Line illustration in The Oxford Journal, 21 February 1912, with an account of a lecture by T. Tindall Wildridge.

Line illustration in The Oxford Journal, 21 February 1912, with an account of a lecture by T. Tindall Wildridge.

The presence of Joe Trafford in the early photograph taken twenty years before the Museum acquired the costume shows that he wore different styles of shirt and trousers from those in the costume, as well as the characteristic Headington Quarry headgear of a cricketer's cap.

The shirt and trousers may be from Kirtlington (see the line illustration in The Oxford Journal, 21 February 1912, accompanying an account of a lecture by T. Tindall Wildridge on the Kirtlington Lamb Ale, showing a morris dancer wearing a high hat, broad baldricks with a rosette at the chest but not at the hips, and narrow armbands. The hat has a rosette but no silk bands.)

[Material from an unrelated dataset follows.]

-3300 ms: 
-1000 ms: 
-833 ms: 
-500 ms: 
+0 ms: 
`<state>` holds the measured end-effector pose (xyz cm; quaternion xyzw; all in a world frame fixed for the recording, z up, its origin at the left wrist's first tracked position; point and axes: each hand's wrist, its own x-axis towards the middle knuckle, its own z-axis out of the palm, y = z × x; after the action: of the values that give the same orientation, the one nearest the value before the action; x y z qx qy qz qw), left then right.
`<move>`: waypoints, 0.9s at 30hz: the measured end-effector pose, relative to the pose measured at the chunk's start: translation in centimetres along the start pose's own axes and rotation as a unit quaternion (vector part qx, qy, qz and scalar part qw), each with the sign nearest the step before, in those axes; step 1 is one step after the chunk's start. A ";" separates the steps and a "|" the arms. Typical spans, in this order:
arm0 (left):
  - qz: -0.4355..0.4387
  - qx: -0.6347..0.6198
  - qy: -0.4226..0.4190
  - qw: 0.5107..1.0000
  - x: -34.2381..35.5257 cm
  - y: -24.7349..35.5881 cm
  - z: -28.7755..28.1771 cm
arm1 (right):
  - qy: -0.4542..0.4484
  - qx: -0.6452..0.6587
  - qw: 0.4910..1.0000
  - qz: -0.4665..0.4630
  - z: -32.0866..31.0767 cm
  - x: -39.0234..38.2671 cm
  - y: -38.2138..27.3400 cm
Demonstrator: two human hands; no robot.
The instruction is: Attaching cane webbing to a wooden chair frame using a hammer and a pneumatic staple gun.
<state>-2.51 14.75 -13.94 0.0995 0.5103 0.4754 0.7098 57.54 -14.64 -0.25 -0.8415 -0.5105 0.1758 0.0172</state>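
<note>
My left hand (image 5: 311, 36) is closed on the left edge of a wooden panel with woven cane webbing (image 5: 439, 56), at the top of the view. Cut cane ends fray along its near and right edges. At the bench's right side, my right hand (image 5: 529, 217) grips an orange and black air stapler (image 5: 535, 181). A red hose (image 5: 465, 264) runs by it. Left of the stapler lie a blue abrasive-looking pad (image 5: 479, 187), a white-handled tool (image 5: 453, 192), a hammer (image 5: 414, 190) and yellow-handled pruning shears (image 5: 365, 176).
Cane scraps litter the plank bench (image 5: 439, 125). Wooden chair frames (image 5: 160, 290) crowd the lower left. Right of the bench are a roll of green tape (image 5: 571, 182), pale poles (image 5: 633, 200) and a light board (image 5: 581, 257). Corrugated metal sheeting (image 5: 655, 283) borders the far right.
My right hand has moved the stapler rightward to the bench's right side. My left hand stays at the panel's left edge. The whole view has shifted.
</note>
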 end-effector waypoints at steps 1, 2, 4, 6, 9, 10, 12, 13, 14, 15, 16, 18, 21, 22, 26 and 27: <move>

The early Headington picture, and the picture published by Manning, show that Headington Quarry bell pads were made of leather. The Museum bell pads are therefore also likely to be from elsewhere than Headington. [Oxfordshire Photographic Archive/National Monuments Record negative CC71/70; Percy Manning, 'Some Oxfordshire Seasonal Festivals, with Notes on Morris-dancing in Oxfordshire', Folk-lore, 7(1897), 307-324; Plate IV, items 6-7, identified in Oxf. Bodl. MS Top. Oxon d.200, f.5 as from Headington]

There are strong indications, therefore, that the costume has a mixed provenance. Either Carter assembled it himself from disparate sources, or Carter's source himself assembled it in similar fashion. Given the attribution on the packing box to Headington Quarry and the presence of items strongly indicative of Headington Quarry, the obvious candidate for such an origin would be Joe Trafford.

Carter had certainly encountered both Headington Quarry and Kirtlington by 1894 - in 1894 he even acquired a collecting box from Kirtlington for Percy Manning. We have detailed records of Carter's search for various morris-related objects for Manning [Oxf.Bodl.MS Top. Oxon d. 200, passim; and see the related article on the whittles-and-dubs in the Museum's collection]; but Carter seems to have kept the various strands of his dealing in collectible objects separate - there is no indication in his dealings with Manning that he was simultaneously collecting for and selling to the Museum, Balfour, Tylor or other local scholars.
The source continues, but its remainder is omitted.